My sister was a transfer student eight years ago, after her Wheaton destiny didn’t work out as planned. After leaving Wheaton, she graduated from Bethel, a school not too far away from where we grew up. I Googled “Bethel’s degrees offered” on my iPhone. Ooh, journalism. That’s the one.
A right turn past the sign you can’t miss, “BETHEL UNIVERSITY,” and my stomach dropped — I couldn’t tell if it was excitement or dread. I pulled up to Bethel’s security window with tubs of my belongings in the back seat, and the man there handed me a map. “Do you know where you’re going?” I had no idea, but I didn’t say that. I nodded. I can figure it out.
After my first wrong turn, I typed “Wessman Hall” into Google Maps.
For months in advance, I prayed. I needed a roommate who would like me. I suppose it would be nice if I liked her too, but that’s less important. I really just hoped she wouldn’t despise me over an occasional cuss word or the periodic crop top. I didn’t want to live through another private Christian college roommate hating me in that “holier than thou” kind of way. Another semester of dodging passive aggressive jabs of “encouragement” upon skipping my “daily quiet time with the Lord,” and I’d probably have to move out.

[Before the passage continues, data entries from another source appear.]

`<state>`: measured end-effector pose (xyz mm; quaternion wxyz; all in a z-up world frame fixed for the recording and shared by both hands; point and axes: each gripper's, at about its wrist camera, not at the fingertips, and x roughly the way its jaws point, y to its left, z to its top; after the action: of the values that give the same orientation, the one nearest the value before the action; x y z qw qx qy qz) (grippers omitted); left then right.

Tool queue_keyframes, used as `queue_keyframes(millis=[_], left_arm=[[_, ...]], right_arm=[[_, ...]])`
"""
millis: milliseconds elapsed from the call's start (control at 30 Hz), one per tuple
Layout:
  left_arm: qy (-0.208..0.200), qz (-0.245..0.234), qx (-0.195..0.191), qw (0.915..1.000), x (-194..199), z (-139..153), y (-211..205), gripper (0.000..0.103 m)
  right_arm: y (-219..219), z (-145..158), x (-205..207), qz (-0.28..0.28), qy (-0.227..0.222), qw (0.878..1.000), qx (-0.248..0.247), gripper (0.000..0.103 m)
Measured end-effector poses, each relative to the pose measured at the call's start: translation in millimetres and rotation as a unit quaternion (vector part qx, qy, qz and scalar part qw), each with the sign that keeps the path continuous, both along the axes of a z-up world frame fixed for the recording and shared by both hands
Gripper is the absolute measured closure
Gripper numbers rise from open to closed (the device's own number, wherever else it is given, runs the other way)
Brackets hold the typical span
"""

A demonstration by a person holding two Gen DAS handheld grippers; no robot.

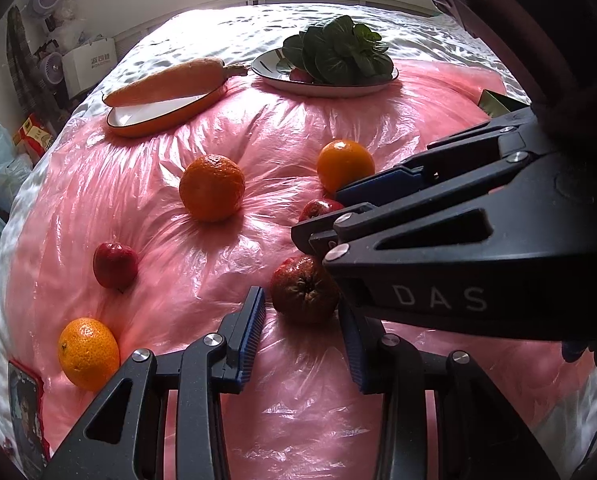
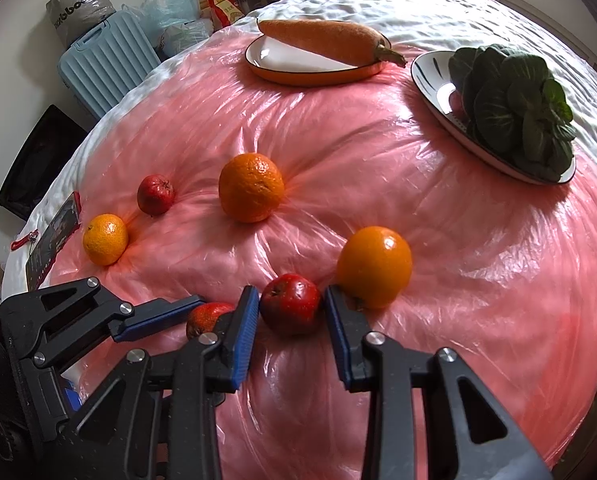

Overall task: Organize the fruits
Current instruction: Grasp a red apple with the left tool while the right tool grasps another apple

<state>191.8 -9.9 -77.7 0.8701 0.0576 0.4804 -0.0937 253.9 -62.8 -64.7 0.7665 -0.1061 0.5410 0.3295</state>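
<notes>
Fruits lie on a pink plastic sheet [image 1: 202,128] over a bed. My left gripper [image 1: 303,320] is open, its jaws on either side of a dark red fruit [image 1: 304,294], not closed on it. My right gripper [image 2: 290,320] is open around a shiny red fruit [image 2: 291,304]; it also shows in the left wrist view [image 1: 338,216]. An orange [image 2: 374,267] touches the right gripper's right finger. A larger orange [image 2: 251,187], a small red fruit [image 2: 155,194] and a small orange [image 2: 105,239] lie farther left.
An orange-rimmed plate [image 2: 310,74] holds a carrot [image 2: 326,42] at the back. A second plate [image 2: 438,92] holds a leafy green [image 2: 514,104]. A phone [image 2: 54,236] lies at the left edge. A blue suitcase [image 2: 106,64] and bags stand beside the bed.
</notes>
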Motion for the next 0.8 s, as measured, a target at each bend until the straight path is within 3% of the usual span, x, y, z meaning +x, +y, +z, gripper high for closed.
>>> queue_keyframes(millis=[400, 800], left_arm=[[-0.019, -0.001, -0.007, 0.9998, -5, 3, 2, 0.076], [-0.037, 0.008, -0.017, 0.9991, -13, 18, 7, 0.076]], right_arm=[[-2, 1, -2, -0.001, -0.005, 1.0, 0.005, 0.075], [-20, 25, -12, -0.023, -0.018, 0.999, 0.041, 0.075]])
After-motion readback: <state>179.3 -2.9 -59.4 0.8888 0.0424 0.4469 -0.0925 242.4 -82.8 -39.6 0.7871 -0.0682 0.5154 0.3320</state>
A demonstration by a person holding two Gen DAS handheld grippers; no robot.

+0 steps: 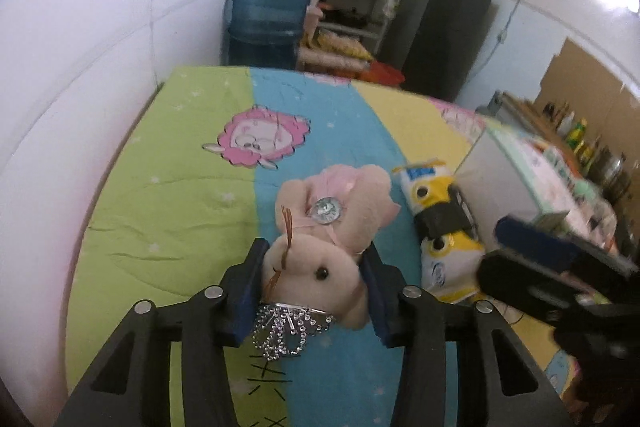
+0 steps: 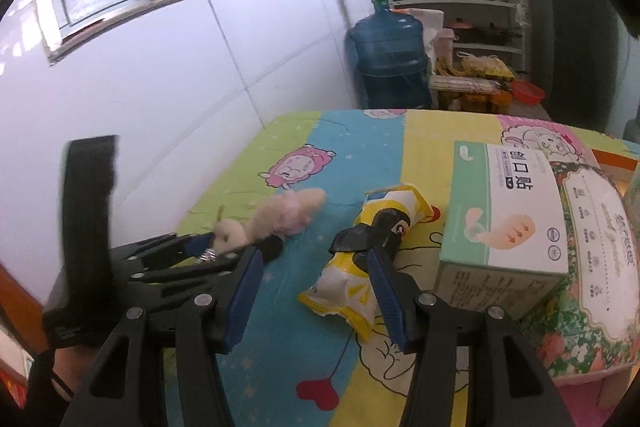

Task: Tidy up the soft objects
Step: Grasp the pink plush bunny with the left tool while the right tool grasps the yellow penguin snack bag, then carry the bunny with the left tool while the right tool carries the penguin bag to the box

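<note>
Your left tongs (image 1: 314, 281) pinch the pink plush rabbit (image 1: 334, 219) at its head, just over the striped cartoon bedsheet (image 1: 168, 187); the body's long axis runs away from you, head toward the camera, beaded bow (image 1: 286, 327) beneath. Your right tongs (image 2: 314, 285) stand spread around the near end of the yellow tissue pack (image 2: 372, 239), which lies on the sheet, long axis pointing away and right. Just right of it sits a closed white-green carton (image 2: 508, 215) atop a floral package (image 2: 600, 267); contents not visible.
</note>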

Upon learning my housing assignment, I immediately searched for my new roommate on Instagram. I needed a clue. Some reassurance that we could get along. I found Anna and noticed her bio. Not a single Christian cliche in sight – I knew I had nothing to worry about.
During my first meal in the dining hall … I mean dining center … Monson? … or should I say DC? Whichever it is, out of muscle memory, I walked past the trays and straight into the pizza line. I grabbed a plate. In my whole five semesters at Wheaton, I had never picked up a single tray. For some reason, trays were to be used only by prospective students or by guys on the football team, so I assumed here, too, I would leave the trays where they were. I sat down at my table where more Winter Welcome leaders sat than actual new or transfer students, and I took a look around me at all the trays swarming my lonesome, tray-less, single plate. And most of them didn’t even have plates on their trays. How weird. And embarrassing.

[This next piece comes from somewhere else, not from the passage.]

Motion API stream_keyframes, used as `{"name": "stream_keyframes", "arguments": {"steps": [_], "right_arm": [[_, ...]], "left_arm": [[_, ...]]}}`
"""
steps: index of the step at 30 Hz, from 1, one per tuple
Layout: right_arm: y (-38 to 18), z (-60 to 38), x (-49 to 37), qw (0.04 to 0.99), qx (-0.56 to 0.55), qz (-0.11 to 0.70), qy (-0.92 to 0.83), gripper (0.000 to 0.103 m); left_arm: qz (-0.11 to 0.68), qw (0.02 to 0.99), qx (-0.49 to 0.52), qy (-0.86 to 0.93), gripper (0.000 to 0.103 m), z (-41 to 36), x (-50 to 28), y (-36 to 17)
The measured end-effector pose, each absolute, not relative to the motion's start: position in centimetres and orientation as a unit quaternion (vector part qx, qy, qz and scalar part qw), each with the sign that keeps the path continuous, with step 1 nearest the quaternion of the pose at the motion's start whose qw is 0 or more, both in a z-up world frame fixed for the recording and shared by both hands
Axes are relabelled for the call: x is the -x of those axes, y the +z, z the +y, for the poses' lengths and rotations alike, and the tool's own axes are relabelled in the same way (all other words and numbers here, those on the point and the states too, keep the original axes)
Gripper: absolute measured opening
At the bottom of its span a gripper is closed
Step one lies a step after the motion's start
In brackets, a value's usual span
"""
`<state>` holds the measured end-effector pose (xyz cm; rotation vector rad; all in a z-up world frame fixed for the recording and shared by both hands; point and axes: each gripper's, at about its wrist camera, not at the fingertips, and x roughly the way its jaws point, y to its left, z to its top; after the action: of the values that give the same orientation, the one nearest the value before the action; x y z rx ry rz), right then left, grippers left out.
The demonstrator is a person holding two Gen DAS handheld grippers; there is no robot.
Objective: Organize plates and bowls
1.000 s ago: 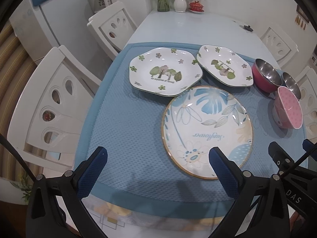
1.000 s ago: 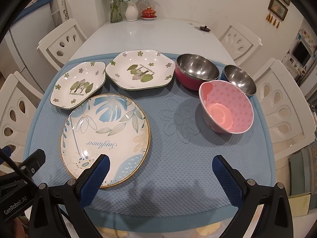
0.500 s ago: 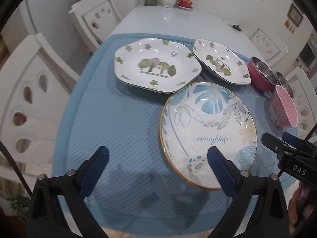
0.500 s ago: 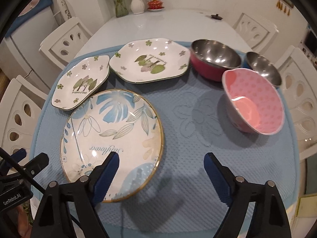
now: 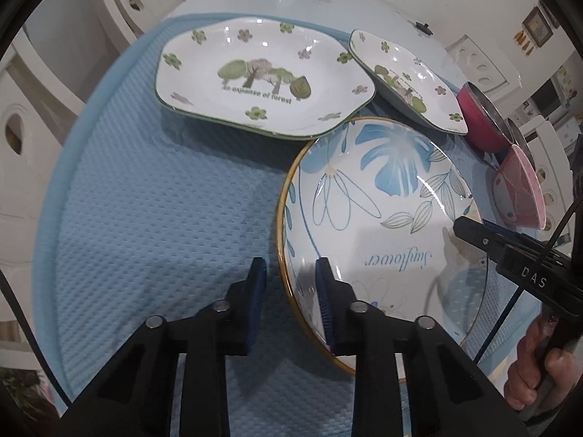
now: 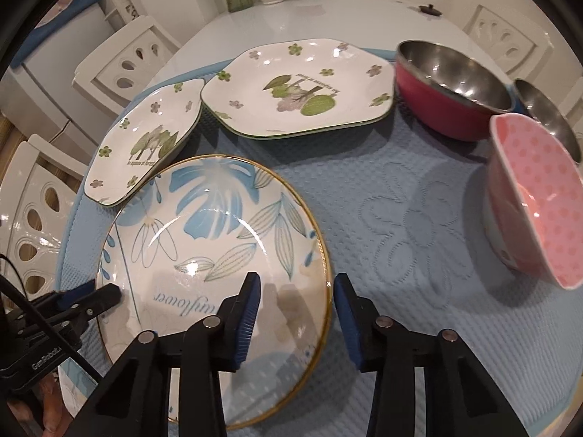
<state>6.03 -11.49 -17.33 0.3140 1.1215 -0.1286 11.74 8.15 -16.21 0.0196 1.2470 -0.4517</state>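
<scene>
Round blue-leaf plate (image 5: 382,218) flat on blue mat (image 5: 145,218) on desk (image 6: 328,14), near edge, between both tools; left hand-held gripper (image 5: 289,273) straddling plate's left rim, one pad inside, one outside on mat, jaws just closing, narrow gap, rim between, contact unclear; right hand-held gripper (image 6: 297,284) astride right rim, jaws just closing, wider, pads apart from rim; two forest plates (image 6: 298,87) behind; pink bowl (image 6: 539,204) and steel bowls (image 6: 452,87) right.

wrist views close above, sharing round plate (image 5: 382,218)
</scene>
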Motion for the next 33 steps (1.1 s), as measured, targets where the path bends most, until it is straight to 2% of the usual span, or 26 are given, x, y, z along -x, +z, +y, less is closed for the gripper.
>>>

The second day of Winter Welcome I realized I didn’t know anyone. I mean, I knew that I wouldn’t, but it wasn’t until observing students around me, hearing the shared laughter and remember whens that I came to the conclusion that everyone knows everyone here. Aside from those in my two-day long orientation, I knew only one family friend and a few people from my high school, who I admittedly avoided once seeing from afar.
For a few days, my brain tricked me into believing that when I turned a corner, I would see some random, familiar Wheaton face, but I never did. Finally, I overcame this denial, but the truth hit harder when I opened my email to learn I already needed to have a roommate picked out for next year within just a few weeks of being in school. In February. Everyone I recently met already figured that out, it seemed, before the semester even started. I guess I’ll have to be the new kid again next semester. I hope my random roommate likes me.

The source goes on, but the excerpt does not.